The interpretive scheme described by Dr. Binkovitz and colleagues [1] is a step toward establishing definitive interpretive categories for appendiceal ultrasound that convey probabilities of disease. Their scheme had similar overall diagnostic accuracy to the scheme we previously described (96% versus 96.8%) despite originating in distinct patient populations [2]. The similarity in reported diagnostic accuracy between our study [2] and the study by Binkovitz et al. [1] reflects a similar means of calculating diagnostic performance in which equivocal cases are excluded from performance statistic calculations.

However, in addition to the diagnostic performance calculation that produced the similar result to our study, Dr. Binkovitz and colleagues [1] also included another calculation of test performance, described as the “intention-to-diagnose” model. This approach is based on an article by Schuetz et al. [8] and allows the performance of a test with non-binary outcomes to be captured with a single number: accuracy. This is accomplished by counting indeterminate results (indeterminate negative [IN] or indeterminate positive [IP]) as incorrect results in the calculation of accuracy using the following equation: (TP+TN)/(TP+FP+IP+TN+FN+IN). Schuetz et al. [8] argue that excluding equivocal/indeterminate results from the calculation of performance parameters overestimates the test’s performance and that the intention-to-diagnose model provides “a more realistic picture of the clinical potential of diagnostic tests.” We argue, however, that including equivocal categories in the calculation of performance parameters of a test is even more erroneous than not including the equivocal categories because this represents the worst case performance of the test and obscures the performance of the test when it commits to positive or negative. One test may be extremely accurate when it commits to positive or negative whereas another test may be less accurate when it commits. Ignoring equivocal cases altogether in the calculation of performance statistics, on the other hand, is also misleading, because the test may be very good when it commits, but it may frequently avoid committing, which is less helpful to clinicians.
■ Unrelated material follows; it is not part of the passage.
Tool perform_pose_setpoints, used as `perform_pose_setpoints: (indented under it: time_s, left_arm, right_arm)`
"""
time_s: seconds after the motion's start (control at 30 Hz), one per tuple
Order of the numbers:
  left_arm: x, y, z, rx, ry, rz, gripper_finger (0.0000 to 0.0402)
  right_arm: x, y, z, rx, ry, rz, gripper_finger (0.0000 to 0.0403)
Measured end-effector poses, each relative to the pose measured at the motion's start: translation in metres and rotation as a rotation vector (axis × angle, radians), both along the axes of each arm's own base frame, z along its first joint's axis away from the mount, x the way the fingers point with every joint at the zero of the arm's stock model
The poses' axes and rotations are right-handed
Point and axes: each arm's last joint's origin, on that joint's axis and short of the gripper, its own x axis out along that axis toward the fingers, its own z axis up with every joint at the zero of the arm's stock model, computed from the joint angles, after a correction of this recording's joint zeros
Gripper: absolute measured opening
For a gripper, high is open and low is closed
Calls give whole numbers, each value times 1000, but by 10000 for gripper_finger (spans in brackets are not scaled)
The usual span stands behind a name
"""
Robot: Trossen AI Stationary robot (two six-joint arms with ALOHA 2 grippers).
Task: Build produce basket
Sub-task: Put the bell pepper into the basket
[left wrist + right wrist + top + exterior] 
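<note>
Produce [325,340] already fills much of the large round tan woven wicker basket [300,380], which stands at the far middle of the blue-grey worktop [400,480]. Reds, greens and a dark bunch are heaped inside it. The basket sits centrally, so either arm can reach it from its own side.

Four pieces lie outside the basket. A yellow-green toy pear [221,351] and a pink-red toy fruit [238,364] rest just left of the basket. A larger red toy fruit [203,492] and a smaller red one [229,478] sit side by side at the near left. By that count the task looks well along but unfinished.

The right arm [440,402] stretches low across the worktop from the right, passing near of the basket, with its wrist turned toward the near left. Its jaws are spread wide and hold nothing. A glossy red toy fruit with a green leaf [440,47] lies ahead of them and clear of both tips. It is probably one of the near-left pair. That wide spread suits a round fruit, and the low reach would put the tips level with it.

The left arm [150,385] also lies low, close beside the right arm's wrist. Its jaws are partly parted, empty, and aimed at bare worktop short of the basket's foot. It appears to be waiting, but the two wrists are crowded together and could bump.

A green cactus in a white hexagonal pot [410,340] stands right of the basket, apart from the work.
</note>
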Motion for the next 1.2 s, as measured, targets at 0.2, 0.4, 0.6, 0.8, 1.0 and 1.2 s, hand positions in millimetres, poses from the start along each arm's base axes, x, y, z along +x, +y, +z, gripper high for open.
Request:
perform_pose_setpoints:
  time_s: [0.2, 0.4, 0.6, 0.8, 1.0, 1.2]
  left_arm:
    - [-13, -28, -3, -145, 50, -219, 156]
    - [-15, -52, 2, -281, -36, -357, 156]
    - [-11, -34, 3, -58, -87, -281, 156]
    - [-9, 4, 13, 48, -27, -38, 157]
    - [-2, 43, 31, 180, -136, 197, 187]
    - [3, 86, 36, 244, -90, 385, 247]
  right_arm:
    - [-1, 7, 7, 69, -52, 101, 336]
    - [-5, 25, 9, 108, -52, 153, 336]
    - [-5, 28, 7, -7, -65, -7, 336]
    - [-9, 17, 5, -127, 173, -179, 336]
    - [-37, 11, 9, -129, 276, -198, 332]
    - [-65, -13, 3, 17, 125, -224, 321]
We argue that the calculation of performance parameters of sensitivity, specificity and accuracy should exclude equivocal cases but that the frequency of equivocal cases should also be reported along with those performance statistics. Binkovitz et al. [1] themselves support this approach by the way they frame their results in their conclusion, stating that “pediatric appendiceal US can definitively rule in or rule out acute appendicitis in approximately 70% of patients with an accuracy of 96%.” Furthermore, in the source that the authors cite, Fedko et al. [9] themselves recommend against using the intent-to-diagnose method in calculating performance parameters of diagnostic tests.

Finally, it should be borne in mind that the test under consideration, ultrasonography of the appendix, also necessitates a substantial element of human judgment. Such performance is not immutable; it can be studied and improved through feedback and deliberate practice. Reporting of equivocal cases separately better frames the problem to encourage practices to review those cases to identify ways to decrease the number of equivocal cases while maintaining a high level of accuracy. For example, in our study [2] a definitive result was provided in 88% of cases compared to 70% of those of Binkovitz et al. [1], while the overall accuracy in our study was higher than that reported by Binkovitz. This suggests an opportunity for improvement, which is exactly what performance measures are designed to reveal.

We applaud the work of Dr. Binkovitz and colleagues in embracing the use of equivalent categories in reporting the results of ultrasonography of the appendix. Nevertheless, we respectfully assert that the so-called intent-to-diagnose approach to calculating performance statistics of diagnostic ultrasound is misleading and should be abandoned.